Further, the operation will fail if the uniqueKey
field is used, but is multivalued (or inherits the multivalue-ness from the fieldtype
). However, uniqueKey
will continue to work, as long as the field is properly used.
Similarity
Similarity is a Lucene class used to score a document in searching.
Each collection has one "global" Similarity, and by default Solr uses an implicit SchemaSimilarityFactory
which allows individual field types to be configured with a "per-type" specific Similarity and implicitly uses BM25Similarity
for any field type which does not have an explicit Similarity.

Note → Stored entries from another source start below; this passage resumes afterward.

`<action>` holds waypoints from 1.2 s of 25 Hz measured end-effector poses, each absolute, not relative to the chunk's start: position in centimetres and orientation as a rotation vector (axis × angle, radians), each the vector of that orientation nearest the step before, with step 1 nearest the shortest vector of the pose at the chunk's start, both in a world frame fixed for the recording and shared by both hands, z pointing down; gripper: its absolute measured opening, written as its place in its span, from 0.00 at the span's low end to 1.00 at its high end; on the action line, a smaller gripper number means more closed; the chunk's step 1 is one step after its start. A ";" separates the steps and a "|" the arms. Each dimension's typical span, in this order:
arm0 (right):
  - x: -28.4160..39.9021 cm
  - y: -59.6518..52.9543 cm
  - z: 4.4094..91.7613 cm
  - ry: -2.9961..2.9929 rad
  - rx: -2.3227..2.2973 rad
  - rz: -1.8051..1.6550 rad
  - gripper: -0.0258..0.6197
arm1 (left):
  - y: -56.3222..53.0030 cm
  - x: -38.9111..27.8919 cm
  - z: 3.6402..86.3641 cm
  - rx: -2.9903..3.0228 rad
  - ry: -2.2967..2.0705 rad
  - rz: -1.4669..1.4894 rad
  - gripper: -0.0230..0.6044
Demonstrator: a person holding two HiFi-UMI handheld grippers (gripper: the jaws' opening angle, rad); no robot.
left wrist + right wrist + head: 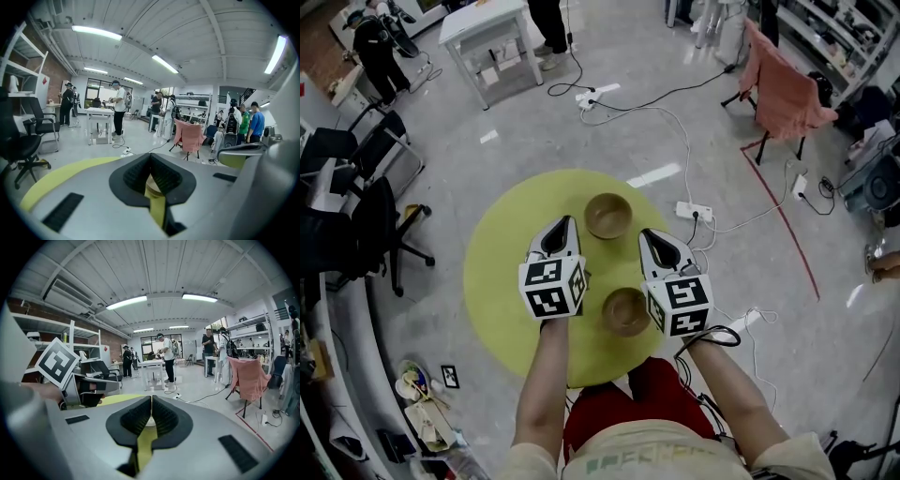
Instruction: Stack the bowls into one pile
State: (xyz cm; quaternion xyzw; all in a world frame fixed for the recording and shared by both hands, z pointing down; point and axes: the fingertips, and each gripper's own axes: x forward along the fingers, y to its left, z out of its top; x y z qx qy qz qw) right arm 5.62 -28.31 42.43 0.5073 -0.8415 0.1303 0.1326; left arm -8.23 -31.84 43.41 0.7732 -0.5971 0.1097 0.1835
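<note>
A round yellow-green table carried two wooden bowls, well apart and not yet piled. The far bowl sat upright toward the table's far edge, right of centre. The near bowl sat upright close to the near edge, just in front of the person's lap.

The left gripper hovered over the table's middle. Its tips were just left of the far bowl and not touching it. In the left gripper view, the left gripper was clenched: its ribbed black pads met at the tips with nothing clamped between them.

The right gripper hovered on the other side, its tips just right of the far bowl, so that bowl lay between the two pairs of tips and a little beyond them. In the right gripper view, the right gripper was likewise clenched and empty, pad against pad.

The near bowl lay between the two marker cubes (one on the back of each gripper), nearer to the right one.

Off the table's far right edge, a white power strip lay on the grey floor. Farther off stood a chair draped in pink cloth.
</note>
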 end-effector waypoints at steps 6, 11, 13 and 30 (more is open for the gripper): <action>4.8 -26.5 40.6 -2.454 1.491 0.340 0.10 | -29.4 -9.1 41.8 2.220 -1.664 0.291 0.07; 4.2 -24.6 39.4 -2.461 1.505 0.316 0.10 | -27.0 -10.2 40.6 2.234 -1.660 0.265 0.07; 3.9 -23.7 38.8 -2.462 1.513 0.303 0.10 | -26.1 -10.7 40.1 2.243 -1.657 0.255 0.07; 2.7 -17.7 35.9 -2.450 1.607 0.244 0.10 | -19.7 -13.5 36.8 2.313 -1.650 0.191 0.07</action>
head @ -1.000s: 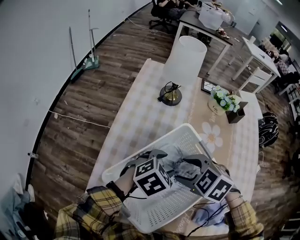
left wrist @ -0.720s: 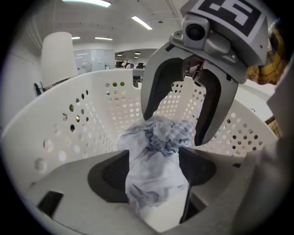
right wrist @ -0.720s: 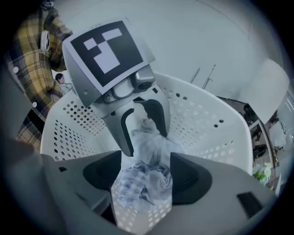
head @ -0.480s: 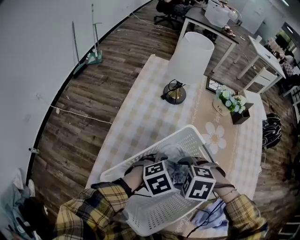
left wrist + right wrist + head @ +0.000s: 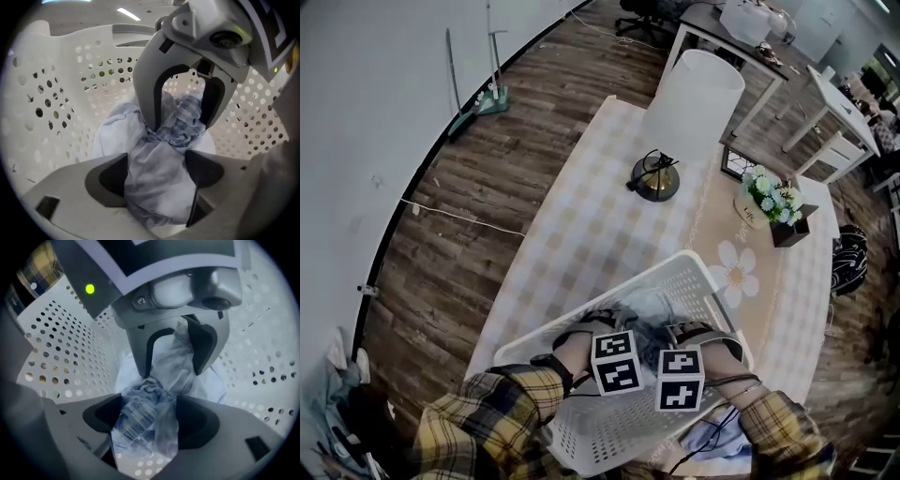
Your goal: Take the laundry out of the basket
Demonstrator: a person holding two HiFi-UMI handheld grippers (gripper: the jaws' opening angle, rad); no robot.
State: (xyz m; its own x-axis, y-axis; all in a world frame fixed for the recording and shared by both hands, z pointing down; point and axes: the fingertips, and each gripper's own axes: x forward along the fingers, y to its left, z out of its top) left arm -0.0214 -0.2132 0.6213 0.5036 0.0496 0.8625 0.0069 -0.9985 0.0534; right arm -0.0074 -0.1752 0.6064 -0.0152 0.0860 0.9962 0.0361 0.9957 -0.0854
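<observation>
The left gripper (image 5: 157,161) is opening its two jaws, with the pale blue crumpled laundry (image 5: 112,133) between them. The right gripper (image 5: 147,404) has its jaws wide apart around a stripy bit of the same heap. The laundry lies deep inside the white plastic basket with little holes (image 5: 614,436), on the checked table (image 5: 581,216). Black and white square patterns cover each marker cube (image 5: 616,361).

Left tongs (image 5: 157,174) opening around laundry (image 5: 115,133), right tongs (image 5: 146,416) spread
</observation>
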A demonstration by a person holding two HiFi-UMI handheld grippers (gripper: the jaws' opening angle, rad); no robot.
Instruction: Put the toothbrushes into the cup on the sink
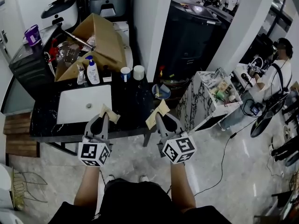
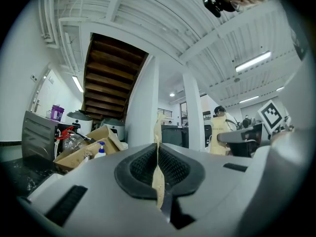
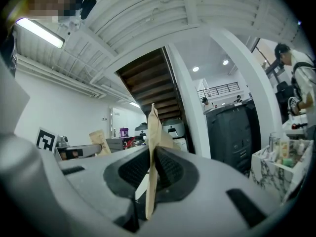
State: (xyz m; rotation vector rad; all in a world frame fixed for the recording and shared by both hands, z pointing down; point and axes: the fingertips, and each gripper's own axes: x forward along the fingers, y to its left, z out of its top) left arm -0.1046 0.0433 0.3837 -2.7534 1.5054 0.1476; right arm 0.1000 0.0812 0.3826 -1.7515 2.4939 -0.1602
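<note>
Tan kraft paper fills both grips. Each gripper holds a flat packet, which I take to be a wrapped toothbrush, though no brush shows through the wrapping.

The white sink basin (image 1: 74, 107) is set into the black counter (image 1: 133, 107) at the far left. Over its near right corner is the left gripper (image 1: 105, 116) (image 2: 158, 168). Its jaws are closed tight on the left packet (image 1: 109, 111) (image 2: 157, 181), which stands edge-on between the ribbed pads (image 2: 140, 166) and projects forward past the tips.

At the back of the counter, just right of the basin, two cups stand side by side: a blue-banded cup (image 1: 125, 73) and a white cup (image 1: 138, 72). I cannot tell which of them the task means.

The right gripper (image 1: 161, 119) (image 3: 150, 169) is over the counter's front edge. Its jaws are pressed onto the right packet (image 1: 157, 114) (image 3: 153, 132), which is also edge-on and reaches up and forward.

Both cups lie straight ahead across the counter, well apart from the fingertips and between the lines of the two grippers. The blue-banded cup is nearer the left hand and the white cup nearer the right. Each packet's long axis runs forward and upward, away from the person, so I judge a packet would have to be carried over a cup's mouth and tipped end-down before it is released.
</note>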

This default behavior can be overridden by declaring a top level <similarity/>
element in your schema.xml
, outside of any single field type. This similarity declaration can either refer directly to the name of a class with a no-argument constructor, such as in this example showing BM25Similarity
:
<similarity class="solr.BM25SimilarityFactory"/>
or by referencing a SimilarityFactory
implementation, which may take optional initialization parameters:
<similarity class="solr.DFRSimilarityFactory">
<str name="basicModel">P</str>
<str name="afterEffect">L</str>
<str name="normalization">H2</str>
<float name="c">7</float>
</similarity>
In most cases, specifying global level similarity like this will cause an error if your schema.xml
also includes field type specific <similarity/>
declarations. One key exception to this is that you may explicitly declare a SchemaSimilarityFactory
and specify what that default behavior will be for all field types that do not declare an explicit Similarity using the name of field type (specified by defaultSimFromFieldType
) that is configured with a specific similarity:
<similarity class="solr.SchemaSimilarityFactory">
<str name="defaultSimFromFieldType">text_dfr</str>
</similarity>
<fieldType name="text_dfr" class="solr.TextField">
<analyzer ... />
<similarity class="solr.DFRSimilarityFactory">
<str name="basicModel">I(F)</str>
<str name="afterEffect">B</str>
<str name="normalization">H3</str>
<float name="mu">900</float>
</similarity>
</fieldType>
<fieldType name="text_ib" class="solr.TextField">
<analyzer ... />
<similarity class="solr.IBSimilarityFactory">
<str name="distribution">SPL</str>
<str name="lambda">DF</str>
<str name="normalization">H2</str>
</similarity>
</fieldType>
<fieldType name="text_other" class="solr.TextField">
<analyzer ... />
</fieldType>
In the example above IBSimilarityFactory
(using the Information-Based model) will be used for any fields of type text_ib
, while DFRSimilarityFactory
(divergence from random) will be used for any fields of type text_dfr
, as well as any fields using a type that does not explicitly specify a <similarity/>
.
If SchemaSimilarityFactory
is explicitly declared without configuring a defaultSimFromFieldType
, then BM25Similarity
is implicitly used as the default.
In addition to the various factories mentioned on this page, there are several other similarity implementations that can be used such as the SweetSpotSimilarityFactory
, ClassicSimilarityFactory
, etc. For details, see the Solr Javadocs for the similarity factories.